Эту историю знают все: в 1889-м году на обычной улице в Турине кучер хлестает кнутом лошадь, перегородившую дорогу. Оттолкнув извозчика, к кобыле подошел сердобольный господин, обнял несчастное животное, и заплакал. Его звали Фридрих Ницше. На следующий день философ замолчал навсегда. Последующие одиннадцать лет он провел в лечебнице для душевнобольных, где и скончался.
Никто не знает, что стало с лошадью.
Пытаясь передать ощущения от просмотра фильма Белы Тарра «Туринская лошадь», очень хочется обойтись без громких слов. Мощь этого черно-белого шедевра как-будто идет изнутри, и делясь впечатлениями, ощущаешь почти физическую потребность шептать на ухо, словно пытаясь сохранить одному тебе известную тайну. Последний раз я испытывал что-то подобное, когда впервые прочитал «Шум и Ярость», Фолкнера -
http://lorien22.livejournal.com/53997.html. Одним предложением - есть искусство, ради которого стоит жить.
Шесть анти-дней (сотворение мира наоборот). Он и Она, Мужчина и Женщина (предположительно отец и дочь, хотя с таким же успехом могут быть муж и жена). Они совершают одни и те же действия: просыпаются, одеваются, едят картошку, по очереди смотрят в единственное окно. Дают корм лошади, запрягают повозку, распрягают. Ходят к колодцу за водой. Раздеваются, ложаться спать. Все происходит практически в полной тишине, им не о чем говорить. Но они пытаются держаться друг за друга. А лошадь в это время тихо умирает.
Этот простой сюжет, напоминающий своей скрупулезностью библейские тексты, повторяется все шесть дней, с небольшими изменениями. Но в этом повторе действий и заключается главный смысл. Мы ждем, когда что-то произойдет, но ничего не может произойти. Здесь нет прошлого, орнамента или бекграунда. Проснулся, оделся, сварил картошку, поел, посмотрел в окно. Безысходность. Вечный круговорот. А жизнь утекает. И ты бессилен что-либо изменить.

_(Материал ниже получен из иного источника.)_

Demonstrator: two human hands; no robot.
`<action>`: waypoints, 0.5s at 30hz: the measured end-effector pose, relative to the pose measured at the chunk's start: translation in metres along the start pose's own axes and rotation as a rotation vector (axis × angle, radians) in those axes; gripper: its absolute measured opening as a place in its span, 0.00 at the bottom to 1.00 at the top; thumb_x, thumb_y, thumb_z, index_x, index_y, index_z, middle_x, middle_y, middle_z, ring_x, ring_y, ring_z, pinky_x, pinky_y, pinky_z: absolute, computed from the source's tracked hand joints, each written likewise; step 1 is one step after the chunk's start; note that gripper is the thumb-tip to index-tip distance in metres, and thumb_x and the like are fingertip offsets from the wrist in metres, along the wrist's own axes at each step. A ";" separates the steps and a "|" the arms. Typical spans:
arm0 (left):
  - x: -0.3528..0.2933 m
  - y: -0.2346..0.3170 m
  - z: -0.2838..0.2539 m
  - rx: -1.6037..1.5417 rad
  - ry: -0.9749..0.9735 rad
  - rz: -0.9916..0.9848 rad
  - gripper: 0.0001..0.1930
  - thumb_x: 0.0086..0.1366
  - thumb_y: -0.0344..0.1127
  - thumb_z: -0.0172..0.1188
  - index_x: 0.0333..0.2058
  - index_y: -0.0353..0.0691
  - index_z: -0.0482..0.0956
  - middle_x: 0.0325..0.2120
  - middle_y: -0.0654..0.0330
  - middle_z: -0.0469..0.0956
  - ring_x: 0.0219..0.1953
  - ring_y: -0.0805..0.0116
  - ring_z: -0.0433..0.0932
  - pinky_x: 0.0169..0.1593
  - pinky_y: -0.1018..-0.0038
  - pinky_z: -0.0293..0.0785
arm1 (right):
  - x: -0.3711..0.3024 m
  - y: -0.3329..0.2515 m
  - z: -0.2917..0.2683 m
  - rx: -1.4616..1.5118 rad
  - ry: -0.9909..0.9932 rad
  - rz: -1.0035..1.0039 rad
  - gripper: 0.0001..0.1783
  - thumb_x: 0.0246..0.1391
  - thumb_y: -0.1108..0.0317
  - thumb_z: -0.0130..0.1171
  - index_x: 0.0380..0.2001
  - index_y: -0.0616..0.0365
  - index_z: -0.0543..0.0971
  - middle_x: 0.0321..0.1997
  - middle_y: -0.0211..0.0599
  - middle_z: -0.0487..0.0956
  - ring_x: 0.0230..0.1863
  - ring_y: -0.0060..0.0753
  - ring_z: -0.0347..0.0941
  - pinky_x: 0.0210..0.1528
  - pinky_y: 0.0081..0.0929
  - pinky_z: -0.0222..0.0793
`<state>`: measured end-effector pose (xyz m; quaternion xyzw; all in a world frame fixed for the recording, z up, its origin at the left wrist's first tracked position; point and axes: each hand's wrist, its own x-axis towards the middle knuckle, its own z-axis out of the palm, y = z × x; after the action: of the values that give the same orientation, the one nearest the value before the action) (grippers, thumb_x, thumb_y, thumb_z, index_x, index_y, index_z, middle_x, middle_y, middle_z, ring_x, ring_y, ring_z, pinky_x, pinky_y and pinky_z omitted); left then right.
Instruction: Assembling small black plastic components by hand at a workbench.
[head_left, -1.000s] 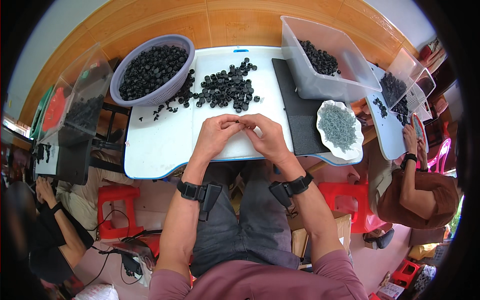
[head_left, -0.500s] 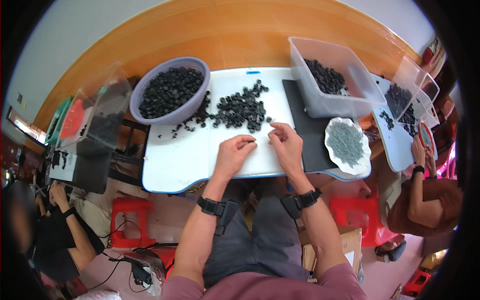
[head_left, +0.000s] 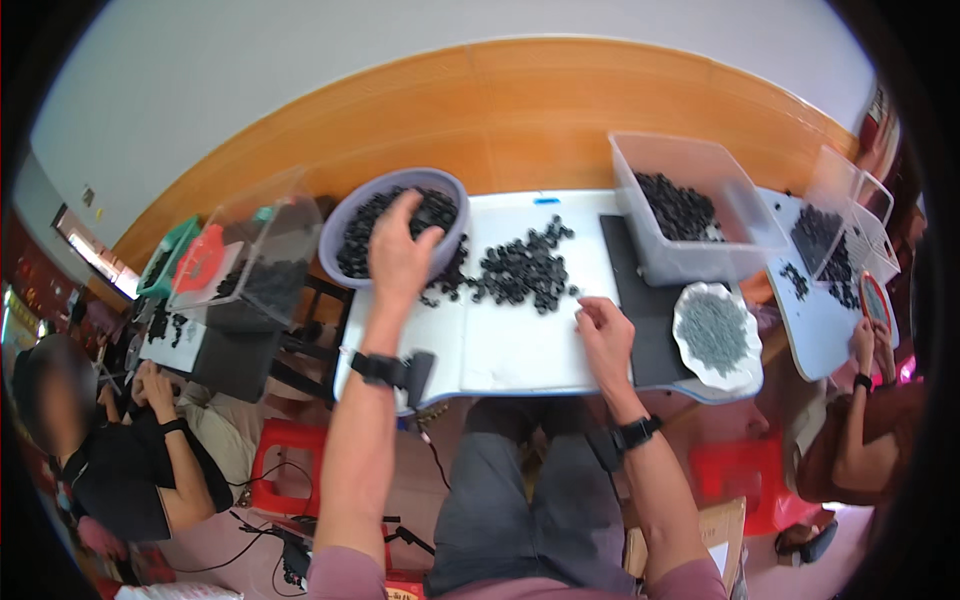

Единственный диалог в фильме - речь соседа-мужика, зашедшего за бутылкой водки. Типичный монолог в таком состоянии - Бог умер, люди перестали различать добро и зло, мир разрушается. «Чушь это все», - отвечает голос за кадром, и сосед, смутившись, встает и уходит.
Еще одни редкие гости - цыгане. Старик прогоняет нежеланных нарушителей покоя, но один из них дарит дочери книжку - антибиблию. Вечером девушка читает отрывок, в котором священник закрывает церковь, чтобы наказать прихожан-грешников.
Все в этом антимире наоборот. Все разваливается, останавливается, замирает. Снаружи - страшный ураган, кончается вода в колодце, гаснет свет. Герои предпринимают попытку уйти, но у них не получается. Момент, когда Старик, его Дочь и Лошадь, которую он ведет под уздцы, скрываются за горизонтом, а потом возвращаются - один из величайших в мировом кинематографе и личный поклон философу и его главной идее о вечном возвращении. Некуда идти. Всюду та же буря, то же извечное ничто. Нет возможности идти вперед, можно только вернуться назад.
Туринская лошадь - своего рода ответ на все вопросы. После того как фильм вышел в прокат недоуменные зрители забросали режиссера вопросами, почему он больше не будет снимать кино. «А вы разве не видели этот фильм?», - не менее недоуменно спросил зрителей Тарр.
Действительно, после «Туринской лошади» не надо делать новых фильмов, и нет смысла больше смотреть кино. «Написав “Шум и Ярость”, я научился читать - и бросил чтение, с той поры не прочтя уже ничего. И с той поры не научился уже, кажется, ничему», - пишет Фолкнер. Если перефразировать... ну, вы поняли.